Author’s Note- When everyone is telling you to give up and go for someone else, deep inside your heart… you know he’s the one.
Just like David’s smile, I can relate to liking someone a lot and them not even knowing. In the book “Chicken Soup for the Teenage Soul Three", it tells stories about real people that may being going through the same things as me. Just like how I’ve liked the same guy for about two years; but somehow, he chooses to just blow me off for a bunch of other girls. He knows that I like him, but he just acts like he doesn’t even know I exist. But deep down in my heart, I know that he’s the one for me.
Perfect. The word I would use to describe him as. You can’t help but fall in love the minute you set eyes on him. I just melt when I see his big brown eyes widen, or as he flips his luscious brown hair. For a second, everything seems perfect. Then you see his girlfriend walking beside him, and you say to yourself… why can’t that be me? Sure, I’m not blonde, and I don’t have the perfect body. But hey, I’m not half bad.

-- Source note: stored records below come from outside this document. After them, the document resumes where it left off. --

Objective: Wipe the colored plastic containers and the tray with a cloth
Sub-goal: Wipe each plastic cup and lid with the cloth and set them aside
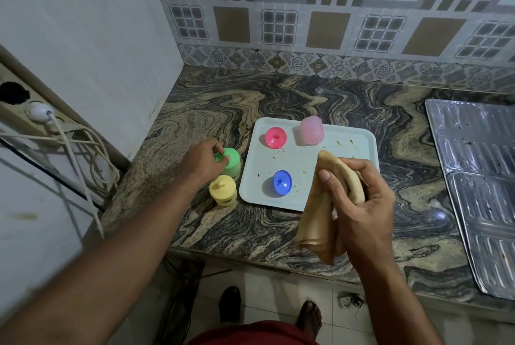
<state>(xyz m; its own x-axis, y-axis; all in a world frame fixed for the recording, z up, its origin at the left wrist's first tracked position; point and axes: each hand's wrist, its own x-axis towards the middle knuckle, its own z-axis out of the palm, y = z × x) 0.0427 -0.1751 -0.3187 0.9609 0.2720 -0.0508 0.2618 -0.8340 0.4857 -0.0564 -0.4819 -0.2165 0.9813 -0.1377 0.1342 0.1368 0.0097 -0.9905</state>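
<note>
My tan cloth (328,199) hangs bunched over the pale tray (303,194), which is crumb-speckled and carries a pink lid (275,137), a blue lid (282,183) and a tipped pink container (312,130). Green container (232,163) and yellow container (223,190) stand just left of it.

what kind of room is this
Most likely a home kitchen corner. A swirled stone countertop meets a wall of patterned tiles, a ribbed metal sheet lies at the right, and a crumb-flecked tray holds small coloured plastic containers.
</note>
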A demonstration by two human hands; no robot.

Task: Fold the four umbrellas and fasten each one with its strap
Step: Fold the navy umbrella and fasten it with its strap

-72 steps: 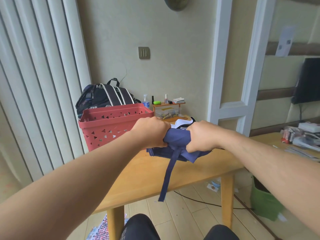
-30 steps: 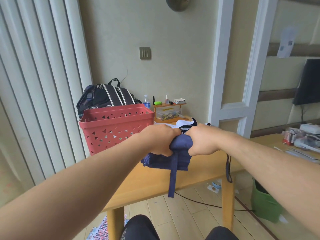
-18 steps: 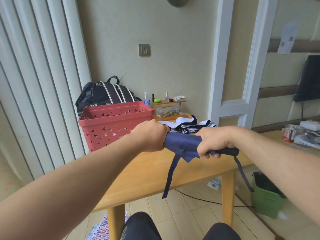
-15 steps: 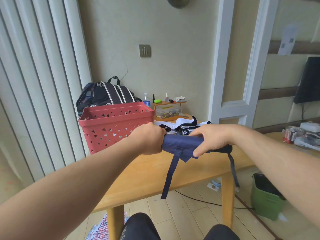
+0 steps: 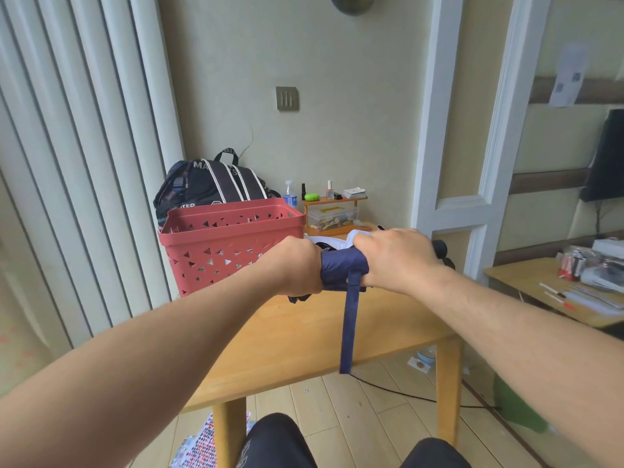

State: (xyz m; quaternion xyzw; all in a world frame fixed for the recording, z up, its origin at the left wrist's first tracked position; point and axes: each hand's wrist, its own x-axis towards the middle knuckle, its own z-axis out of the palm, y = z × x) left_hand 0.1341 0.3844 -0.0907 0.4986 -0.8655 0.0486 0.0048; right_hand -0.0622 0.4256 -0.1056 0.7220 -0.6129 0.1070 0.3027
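Navy blue fabric, rolled into a tight bundle, is the umbrella [image 5: 342,266] at the centre of the view, held level in the air above a wooden surface [image 5: 304,336]. The left hand [image 5: 297,270] is clamped around the bundle's left end, fingers curled under it. The right hand [image 5: 396,260] is clamped around the right part, knuckles up, just beside the left with a short band of fabric showing between them. The umbrella's dark handle [image 5: 439,248] sticks out past the right hand toward 3 o'clock. A long navy strap [image 5: 349,322] hangs loose from the bundle straight down toward 6 o'clock, its end below the near edge of the surface. At 10 o'clock from the hands a red plastic basket [image 5: 233,238] stands on the surface. Behind the hands, toward 12 o'clock, a heap of white and dark cloth [image 5: 332,240] lies on the surface; what it is cannot be told.
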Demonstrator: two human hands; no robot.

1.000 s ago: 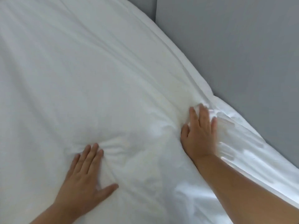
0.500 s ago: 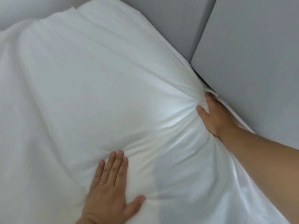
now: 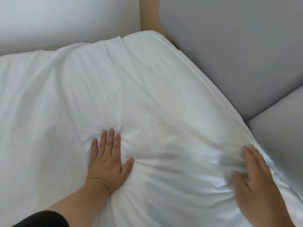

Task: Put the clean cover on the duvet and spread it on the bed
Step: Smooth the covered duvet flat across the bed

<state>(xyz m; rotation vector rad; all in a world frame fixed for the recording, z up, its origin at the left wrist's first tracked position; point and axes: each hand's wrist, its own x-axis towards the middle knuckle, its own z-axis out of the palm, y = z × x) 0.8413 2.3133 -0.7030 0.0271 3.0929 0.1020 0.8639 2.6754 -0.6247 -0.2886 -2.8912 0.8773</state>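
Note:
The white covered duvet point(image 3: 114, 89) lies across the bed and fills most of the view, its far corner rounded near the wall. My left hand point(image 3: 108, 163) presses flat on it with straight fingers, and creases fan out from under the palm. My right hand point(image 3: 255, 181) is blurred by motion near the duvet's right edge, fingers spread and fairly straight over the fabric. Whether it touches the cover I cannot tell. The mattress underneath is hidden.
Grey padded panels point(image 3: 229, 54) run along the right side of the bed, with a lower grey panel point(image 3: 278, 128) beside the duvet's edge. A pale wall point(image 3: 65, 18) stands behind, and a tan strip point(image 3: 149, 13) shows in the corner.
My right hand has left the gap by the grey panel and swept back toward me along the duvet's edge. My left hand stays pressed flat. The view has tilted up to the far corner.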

I have long brown hair with a tint of red, big brown eyes, an okay smile, but most of all… I have a heart. Not many people can say that. I feel special that I have a heart and can honestly love someone from the inside out. My loves aren’t just those fake ones where you say “<3 u” over text message. Mine is a hug, holding hands, and then saying I love you, and actually meaning it. I can actually love someone the right way… can you?
“If we loved again, I swear I’d love you right”, by Taylor Swift, in her song Back to December. Those lyrics are the story of my life. If I could date that guy again, I swear I’d love him right. I know, the first time I screwed up, but this time I know what I’m doing and I would really like a second chance. Life is all about mistakes; without them, you wouldn’t be who you are today. I don’t want to let him slip away, like she let David slip away. That’s why I’m trying to hold on, I’m just hoping I can hold on long enough without letting go first.
I’m a lover, not a fighter. But I’ll fight for what I love. That’s how I feel about this guy. I just wish he could stop being so mean to me though, because I’m trying so hard not to let him go. When I feel like he’s trying to get away from me as fast as he can. I just don’t feel like I’m ready to give up yet. If I try hard enough, I know I’ll get a second chance with him, because he is… the one for me.